У лейтенанта Туровцева не было недостатка в фактах. Учебники истории и газетные полосы ломились от фактов. Первобытное общество, не отличаясь мягкостью нравов, еще обходилось без специалистов заплечного дела, но как только меньшинство установило свое господство, на арену истории выступил палач. Классовое общество развивалось под хруст ломаемых костей и вопли сжигаемых заживо, заплечное искусство не отставало от развития техники, стоило изобрести динамо-машину — и начали пытать электротоком, христиане, терзаемые язычниками на песке Колизея, очень быстро превзошли учителей, миллионы темнокожих получили Евангелие из рук палачей в сутанах. Давно прошли идиллические времена, когда каждый город имел своего штатного палача — если он заболевал, казнь откладывалась или приглашался гастролер, — на смену этим почтенным ремесленникам пришли легионы добровольцев, открыто навесившие на себя палаческие эмблемы — черепа, ликторские фасции, островерхие капюшоны.

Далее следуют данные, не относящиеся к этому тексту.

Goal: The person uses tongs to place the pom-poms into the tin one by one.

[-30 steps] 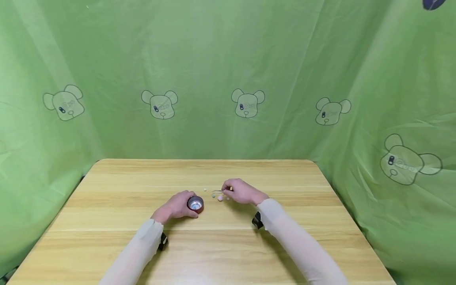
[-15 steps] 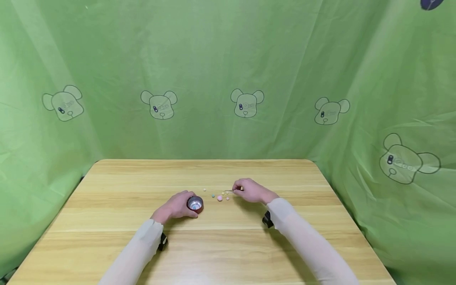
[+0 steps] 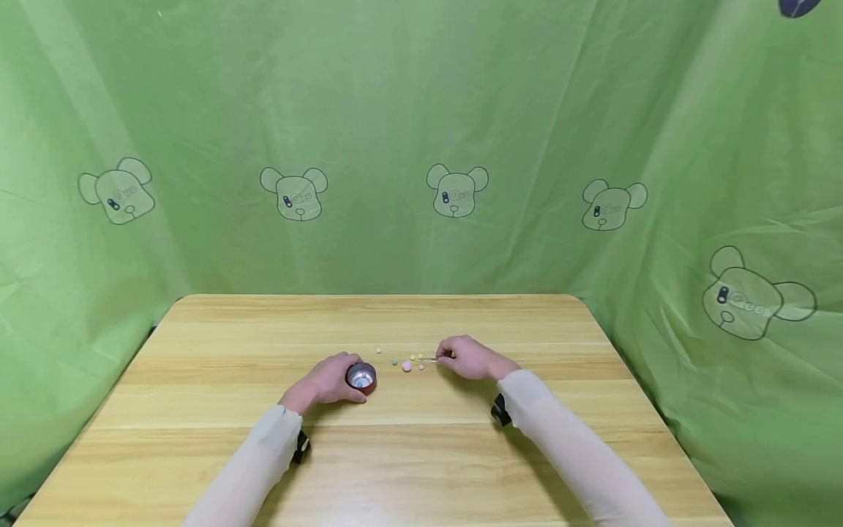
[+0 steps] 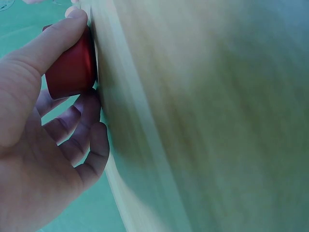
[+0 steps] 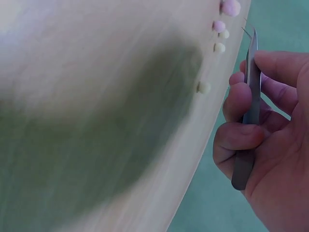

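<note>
My left hand [image 3: 329,379] holds a small round red cup [image 4: 72,67] between thumb and fingers, on the table left of centre. In the head view its mouth faces up and shows a silvery inside; a small bluish patch in there is too small to identify. My right hand [image 3: 473,359] pinches metal tweezers [image 5: 253,92] with bent tips, which point left and stand slightly apart with nothing visible between them. Just left of the tips lie a small pink ball [image 3: 421,367], a bigger pink ball [image 3: 406,367] and two yellow balls [image 3: 413,357].
A teal ball [image 3: 394,362] lies between the cup and the pink balls. Farther back sits a pale ball [image 3: 378,351]. The wooden table [image 3: 408,454] is bordered by a green curtain [image 3: 375,241] at the back and both sides.
My right hand has drawn back to the right with the tweezers, uncovering the yellow balls and small pink ball. The left hand and cup have stayed in place.
</note>
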The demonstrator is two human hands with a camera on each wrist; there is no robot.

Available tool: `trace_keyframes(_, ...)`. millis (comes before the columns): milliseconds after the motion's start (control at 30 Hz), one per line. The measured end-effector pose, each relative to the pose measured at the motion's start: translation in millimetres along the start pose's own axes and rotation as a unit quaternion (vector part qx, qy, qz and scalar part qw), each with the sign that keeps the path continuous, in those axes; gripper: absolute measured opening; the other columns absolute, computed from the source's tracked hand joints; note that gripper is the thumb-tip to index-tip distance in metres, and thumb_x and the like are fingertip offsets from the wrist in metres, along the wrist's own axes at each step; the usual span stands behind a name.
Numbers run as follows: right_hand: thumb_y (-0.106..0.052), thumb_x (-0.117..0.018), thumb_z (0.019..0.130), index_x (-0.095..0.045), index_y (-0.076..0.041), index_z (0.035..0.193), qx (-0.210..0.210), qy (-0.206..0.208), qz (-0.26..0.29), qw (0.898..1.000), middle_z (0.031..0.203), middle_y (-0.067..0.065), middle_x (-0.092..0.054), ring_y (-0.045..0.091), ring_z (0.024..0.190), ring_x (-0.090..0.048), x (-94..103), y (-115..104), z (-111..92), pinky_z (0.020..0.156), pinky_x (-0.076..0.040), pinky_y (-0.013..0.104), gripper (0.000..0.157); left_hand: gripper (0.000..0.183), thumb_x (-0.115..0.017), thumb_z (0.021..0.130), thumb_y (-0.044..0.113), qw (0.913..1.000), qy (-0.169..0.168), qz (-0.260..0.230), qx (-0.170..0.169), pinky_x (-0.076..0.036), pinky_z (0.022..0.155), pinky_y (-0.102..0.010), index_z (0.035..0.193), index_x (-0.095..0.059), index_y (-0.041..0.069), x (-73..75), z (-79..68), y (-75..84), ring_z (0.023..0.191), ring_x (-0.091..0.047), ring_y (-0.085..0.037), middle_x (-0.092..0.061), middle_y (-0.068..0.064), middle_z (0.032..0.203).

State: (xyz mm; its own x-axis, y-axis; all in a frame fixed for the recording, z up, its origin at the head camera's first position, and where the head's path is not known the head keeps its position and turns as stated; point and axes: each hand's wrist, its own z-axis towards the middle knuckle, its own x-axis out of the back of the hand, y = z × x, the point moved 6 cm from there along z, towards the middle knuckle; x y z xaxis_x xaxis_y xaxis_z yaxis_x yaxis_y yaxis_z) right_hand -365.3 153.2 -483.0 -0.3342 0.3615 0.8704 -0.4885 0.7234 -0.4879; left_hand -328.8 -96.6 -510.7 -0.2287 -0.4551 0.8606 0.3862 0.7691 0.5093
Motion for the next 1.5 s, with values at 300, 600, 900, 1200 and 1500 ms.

Гитлер пошел дальше всех, он объявил отбросы общества цветом нации, эсэсовцы быстро доказали всему миру, что убийство универсально, оно может быть развлечением и промышленностью, нашлись палачи-интеллектуалы, присочинившие на потребу палачу-работяге философию и эстетику.
Учебники истории и газетные полосы ломились от фактов. Однако именно изобилие и чудовищность фактов подавляли Митино воображение, он хватался за них поочередно, пока не вспомнил рассказ Соловцова о двенадцати эсэсовцах. Цифра «двенадцать» имела привкус легенды, все остальное было правдой — он понял это только сейчас. Бывают события настолько ужасные, что в них трудно поверить. Еще ужаснее те, в которые приходится верить потому, что их невозможно выдумать. Митя угадывал в Соловцове что-то жестокое, но Соловцову была чужда извращенность, измыслить кровавую оргию он был не способен. Чудовищность рассказанного заключалась в извращении основ, в нарушении того, что казалось доселе нерушимым. Благодарность женщине, которая тебе принадлежала, неприкосновенность детей казались Мите чем-то первичным, изначальным, присущим даже обитателям пещер. Покуситься на это немногое — значит порвать ниточку, связывающую тебя с человечеством, и погрузиться в мир насекомых и холоднокровных гадов.
Все эти отрывочные мысли проносились в Митином мозгу в виде маленьких неостывших сгустков, они неслись с огромной скоростью, сталкивались, разбегались, и ввести этот поток в крутые берега формулировок Туровцев не умел. Будь это экзамен, он бы не оплошал, у него была быстрая реакция, и он достаточно понаторел в искусстве уходить от существа вопроса при помощи готовых фраз. Но его никто не экзаменовал. Трое немолодых людей смотрели на него внимательно и дружелюбно, если они кого-нибудь и проверяли, то, скорее всего, себя.